Derivative of a Series: How to Solve for x^n/((x-a1)(x-a2)...(x-an)) in Calculus

[Physics lover]

Homework Statement

if y=1+a1/(x-1) +a2x((x-a1)(x-a2)) +a3x^2/((x-a1)(x-a2)(x-a3))+....+anx^n-1/((x-a1)(x-a2)...(x-an)).
Find dy/dx.

Sorry i haven't used LaTeX this time as i will first have to learn it.

Relevant Equations

Logarithmic differentiation

I first solved the first two terms and then i solved the resulting term with the third term and so on.At last i was left with x^n/((x-a1)(x-a2)...(x-an)) .Thrn i took log on both sides and then differentiated both sides with respect to x.I got 1/y dy/dx=n/x -1/(x-a1)-1/(x-a2)...-1/(x-an).But now I was stuck.How will i get rid of that n there as it is not in the answer.
Help please.

 

[epenguin]

Have you checked your formula carefully?

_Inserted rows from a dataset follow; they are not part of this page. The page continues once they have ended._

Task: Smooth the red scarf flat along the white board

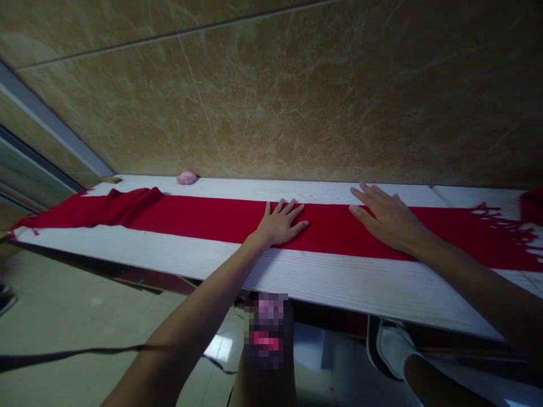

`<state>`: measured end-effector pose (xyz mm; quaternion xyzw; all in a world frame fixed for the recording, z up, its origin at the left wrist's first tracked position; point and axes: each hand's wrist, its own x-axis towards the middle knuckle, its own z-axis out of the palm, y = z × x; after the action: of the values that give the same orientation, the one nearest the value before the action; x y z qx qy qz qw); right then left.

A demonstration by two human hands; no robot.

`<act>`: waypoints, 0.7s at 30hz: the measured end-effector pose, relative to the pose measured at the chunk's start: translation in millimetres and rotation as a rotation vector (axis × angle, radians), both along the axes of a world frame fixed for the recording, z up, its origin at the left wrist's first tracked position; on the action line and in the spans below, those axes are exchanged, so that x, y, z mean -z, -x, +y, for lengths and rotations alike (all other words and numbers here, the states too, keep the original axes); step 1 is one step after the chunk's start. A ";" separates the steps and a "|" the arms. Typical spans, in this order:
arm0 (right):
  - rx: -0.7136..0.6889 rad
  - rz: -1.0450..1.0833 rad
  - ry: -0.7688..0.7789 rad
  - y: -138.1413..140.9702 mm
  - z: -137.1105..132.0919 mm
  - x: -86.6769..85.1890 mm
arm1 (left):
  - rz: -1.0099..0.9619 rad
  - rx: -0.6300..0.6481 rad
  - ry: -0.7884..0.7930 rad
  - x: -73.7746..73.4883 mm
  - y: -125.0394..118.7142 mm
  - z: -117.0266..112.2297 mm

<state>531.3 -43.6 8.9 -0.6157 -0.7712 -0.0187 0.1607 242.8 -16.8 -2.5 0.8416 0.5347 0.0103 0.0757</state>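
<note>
A long red scarf (pixel 199 217) lies stretched along a white wooden tabletop (pixel 331 280). My left hand (pixel 280 224) rests flat on the scarf near its middle, fingers spread. My right hand (pixel 388 217) lies flat on the scarf a little further right, fingers stretched out. The scarf's left part (pixel 123 204) is bunched into folds, and its right end shows a fringe (pixel 503 221). Neither hand holds anything.
A small pink object (pixel 186 177) sits at the table's back edge by the brown tiled wall (pixel 297 96). More red cloth (pixel 532 204) lies at the far right. Below the table edge are a white shoe (pixel 392 345) and the pale floor (pixel 68 316).
</note>
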 end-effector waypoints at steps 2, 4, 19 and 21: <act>-0.031 0.011 -0.019 19.9 -1.2 -7.2 | -0.001 -0.005 -0.008 -0.8 -0.6 -0.2; -0.055 -0.025 0.059 38.9 -3.3 -3.0 | 0.000 -0.014 -0.009 -1.7 -0.5 -0.6; -0.062 -0.028 0.183 55.6 6.3 19.0 | 0.007 -0.024 -0.015 -1.0 0.7 1.2; -0.071 -0.043 0.231 56.2 5.4 24.1 | 0.007 -0.026 -0.010 -1.5 0.4 0.8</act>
<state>475.1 -38.3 -15.3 -0.6018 -0.7929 0.0627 0.0726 242.4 -16.0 -1.0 0.8348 0.5460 0.0110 0.0693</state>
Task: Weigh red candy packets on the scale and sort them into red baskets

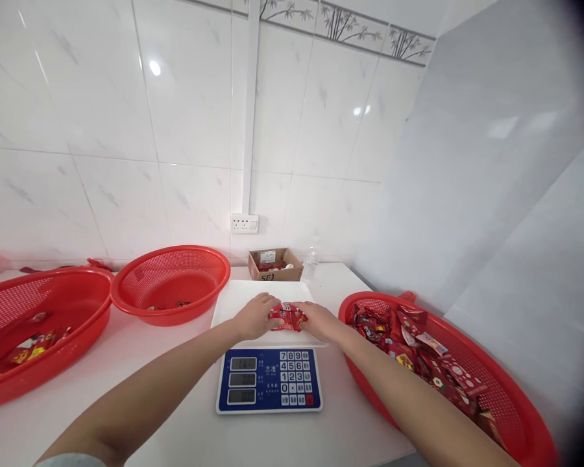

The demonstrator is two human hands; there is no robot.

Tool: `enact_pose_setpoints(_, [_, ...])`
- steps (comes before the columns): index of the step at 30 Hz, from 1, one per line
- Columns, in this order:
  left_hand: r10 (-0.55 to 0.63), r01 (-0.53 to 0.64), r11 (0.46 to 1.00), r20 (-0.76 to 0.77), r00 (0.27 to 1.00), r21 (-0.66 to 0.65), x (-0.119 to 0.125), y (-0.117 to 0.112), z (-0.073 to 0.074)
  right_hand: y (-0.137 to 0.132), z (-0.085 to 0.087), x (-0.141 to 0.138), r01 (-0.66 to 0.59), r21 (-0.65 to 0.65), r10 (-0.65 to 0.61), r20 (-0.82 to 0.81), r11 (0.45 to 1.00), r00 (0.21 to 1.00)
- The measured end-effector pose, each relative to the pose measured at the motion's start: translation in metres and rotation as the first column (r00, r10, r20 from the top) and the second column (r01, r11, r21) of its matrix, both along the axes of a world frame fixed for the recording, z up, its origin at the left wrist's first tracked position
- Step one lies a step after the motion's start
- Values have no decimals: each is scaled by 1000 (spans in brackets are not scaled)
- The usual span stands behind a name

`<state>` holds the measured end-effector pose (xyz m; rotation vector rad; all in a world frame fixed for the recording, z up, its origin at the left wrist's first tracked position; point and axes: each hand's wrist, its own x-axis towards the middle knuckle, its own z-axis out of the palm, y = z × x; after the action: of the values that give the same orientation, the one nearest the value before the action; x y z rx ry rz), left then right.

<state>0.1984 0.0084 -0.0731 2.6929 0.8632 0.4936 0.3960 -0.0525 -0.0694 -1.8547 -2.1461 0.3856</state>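
A small heap of red snack packets (287,316) lies on the white pan (243,295) of a blue-fronted electronic scale (268,379). My left hand (254,316) cups the heap from the left, and my right hand (320,320) presses against it from the right. Both hands have their fingers curled round the packets. The scale's three displays and its keypad face me, below my hands.
A red mesh basket (511,389) on the right holds many red packets. Two red baskets stand on the left: the nearer one (68,311) with a few packets, the round one (175,272) almost bare. A small cardboard box (275,264) and a clear bottle (310,263) stand by the tiled wall.
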Motion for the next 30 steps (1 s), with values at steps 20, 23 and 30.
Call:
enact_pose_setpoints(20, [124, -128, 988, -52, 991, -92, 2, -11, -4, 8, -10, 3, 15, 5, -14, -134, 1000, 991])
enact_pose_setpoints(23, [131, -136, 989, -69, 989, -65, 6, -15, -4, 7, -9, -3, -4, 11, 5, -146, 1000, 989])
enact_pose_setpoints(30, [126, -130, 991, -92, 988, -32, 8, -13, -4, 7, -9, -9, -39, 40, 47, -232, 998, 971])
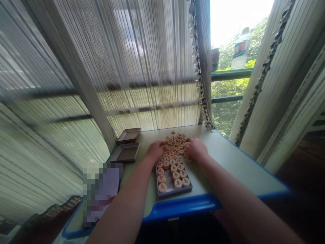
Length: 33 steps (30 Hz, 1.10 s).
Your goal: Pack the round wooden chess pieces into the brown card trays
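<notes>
Round wooden Chinese chess pieces (175, 146) with red or black characters lie in a loose heap on the table. My left hand (155, 151) is at the heap's left edge, its fingers bent and close together against the nearest pieces. On the opposite side my right hand (197, 148) has its fingers curled in at the heap's right edge. Whatever either hand's fingertips hold is too small to make out. Nearer me, a shallow open box (168, 177) contains red pieces down its left side and black pieces on its right, with a gap between them.
Two shallow trays or lids (126, 152) lie at the table's back left. A partly blurred-out flat item (104, 196) is at the left edge. The pale table (233, 169) has a raised blue rim. String curtains (152, 67) hang behind; a bottle (240, 51) stands on a green rail.
</notes>
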Each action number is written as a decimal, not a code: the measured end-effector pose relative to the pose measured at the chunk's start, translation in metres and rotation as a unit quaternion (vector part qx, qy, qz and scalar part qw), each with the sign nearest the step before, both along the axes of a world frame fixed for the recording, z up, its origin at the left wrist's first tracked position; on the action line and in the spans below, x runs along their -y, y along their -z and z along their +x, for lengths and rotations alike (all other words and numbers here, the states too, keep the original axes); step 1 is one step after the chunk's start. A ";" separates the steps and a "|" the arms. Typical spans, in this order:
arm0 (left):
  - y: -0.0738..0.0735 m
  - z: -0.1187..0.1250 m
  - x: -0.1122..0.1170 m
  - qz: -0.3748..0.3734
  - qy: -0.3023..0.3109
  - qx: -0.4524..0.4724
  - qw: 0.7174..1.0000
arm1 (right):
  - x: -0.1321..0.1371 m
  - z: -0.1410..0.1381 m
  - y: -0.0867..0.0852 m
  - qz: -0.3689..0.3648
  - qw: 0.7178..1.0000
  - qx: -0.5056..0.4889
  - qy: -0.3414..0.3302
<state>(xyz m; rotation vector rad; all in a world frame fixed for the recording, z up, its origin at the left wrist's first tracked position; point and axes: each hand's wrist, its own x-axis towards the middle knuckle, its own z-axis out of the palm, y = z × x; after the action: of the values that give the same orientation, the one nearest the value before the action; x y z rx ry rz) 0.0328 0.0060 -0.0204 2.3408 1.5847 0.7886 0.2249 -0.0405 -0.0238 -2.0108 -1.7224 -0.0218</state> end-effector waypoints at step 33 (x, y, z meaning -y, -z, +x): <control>-0.019 0.018 0.027 -0.136 0.205 0.226 0.942 | 0.006 -0.015 0.002 0.181 0.925 -0.173 -0.288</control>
<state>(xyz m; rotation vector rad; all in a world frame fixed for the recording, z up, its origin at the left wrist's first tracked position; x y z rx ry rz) 0.0510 -0.0207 -0.0019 1.9988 0.9089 0.8601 0.2094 -0.0461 -0.0254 -1.1186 -1.8410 0.1868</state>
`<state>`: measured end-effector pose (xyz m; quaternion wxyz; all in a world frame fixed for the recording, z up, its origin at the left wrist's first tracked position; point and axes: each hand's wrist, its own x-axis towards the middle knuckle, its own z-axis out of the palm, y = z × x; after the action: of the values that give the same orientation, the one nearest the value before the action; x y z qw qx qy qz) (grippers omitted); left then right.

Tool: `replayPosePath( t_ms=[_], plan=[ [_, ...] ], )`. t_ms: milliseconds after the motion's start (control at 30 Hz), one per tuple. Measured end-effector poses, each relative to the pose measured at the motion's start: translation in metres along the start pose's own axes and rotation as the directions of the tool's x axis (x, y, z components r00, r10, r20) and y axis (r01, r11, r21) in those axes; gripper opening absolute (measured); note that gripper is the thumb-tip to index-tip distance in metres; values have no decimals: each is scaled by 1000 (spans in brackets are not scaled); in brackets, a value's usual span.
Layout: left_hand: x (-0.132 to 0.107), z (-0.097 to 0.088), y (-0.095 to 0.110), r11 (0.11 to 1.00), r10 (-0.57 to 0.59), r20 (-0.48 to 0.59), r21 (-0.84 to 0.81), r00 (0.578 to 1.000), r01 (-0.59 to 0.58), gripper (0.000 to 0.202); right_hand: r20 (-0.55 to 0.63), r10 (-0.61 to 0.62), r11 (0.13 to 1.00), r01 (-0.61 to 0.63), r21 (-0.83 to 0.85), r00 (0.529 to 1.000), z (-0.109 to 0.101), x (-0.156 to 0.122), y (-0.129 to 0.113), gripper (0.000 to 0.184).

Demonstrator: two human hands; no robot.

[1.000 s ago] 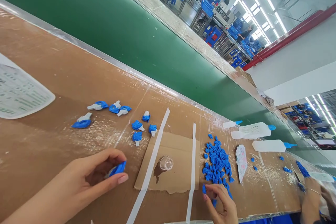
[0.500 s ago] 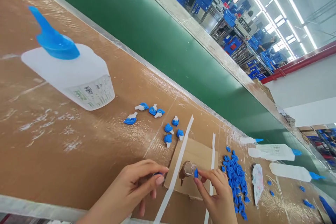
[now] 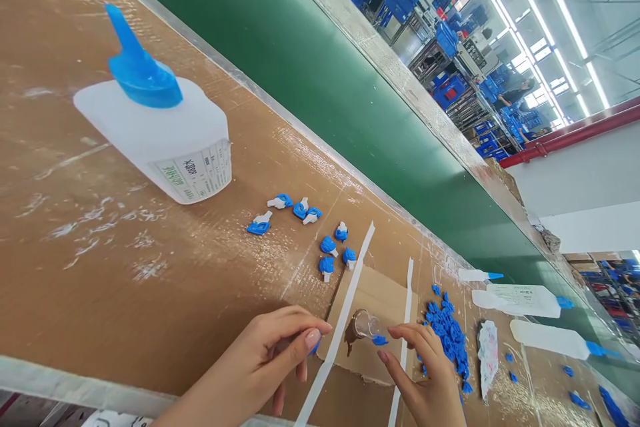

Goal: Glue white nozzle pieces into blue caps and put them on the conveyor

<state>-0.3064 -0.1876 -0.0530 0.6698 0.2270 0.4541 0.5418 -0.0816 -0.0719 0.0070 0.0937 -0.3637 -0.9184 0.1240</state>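
Over the scuffed brown table (image 3: 175, 280) my left hand (image 3: 273, 352) pinched a blue piece (image 3: 315, 346), my right hand (image 3: 425, 363) gaped beside a loose one (image 3: 380, 340) on cardboard (image 3: 373, 290), and lights (image 3: 571, 23) glared beyond the green strip (image 3: 325, 93).

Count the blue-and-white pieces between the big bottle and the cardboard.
8 pieces. Nearer the big bottle: one in front, one behind, a close pair. Four more cluster at the upper left of the cardboard. The left hand could hide others.
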Motion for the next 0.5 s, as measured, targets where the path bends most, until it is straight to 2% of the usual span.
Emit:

The scheme makes it look like in the second term you should have /(x-a₁₎, the third a₂x/...

 

[Mark44]

Problem Statement: if y=1+a1/(x-1) +a2x((x-a1)(x-a2)) +a3x^2/((x-a1)(x-a2)(x-a3))+...+anx^n-1/((x-a1)(x-a2)...(x-an)).
Find dy/dx.

Per @epenguin's correction and adding a missing /, and written in LaTeX, the above should probably be
$y=1+a_1/(x-a_1) +a_2x/((x-a_1)(x-a_2)) +a_3x^2/((x-a_1)(x-a_2)(x-a_3))+...+a_nx^{n-1}/((x-a_1)(x-a_2)...(x-a_n))$

Sorry i haven't used LaTeX this time as i will first have to learn it.

It's pretty simple for the equation above.
Subscripts: a_1
Exponents: x^2 or x^{n - 1}
The braces are optional if the subscript or exponent is just a single character.
Fractions: \frac {a_2x}{(x - a_1)(x - a_2)}
The LaTeX expressions can be surrounded by pairs of # characters (inline LaTeX) or pairs of $ characters (standalone LaTeX). There's a link to our tutorial at the bottom left of the input pane.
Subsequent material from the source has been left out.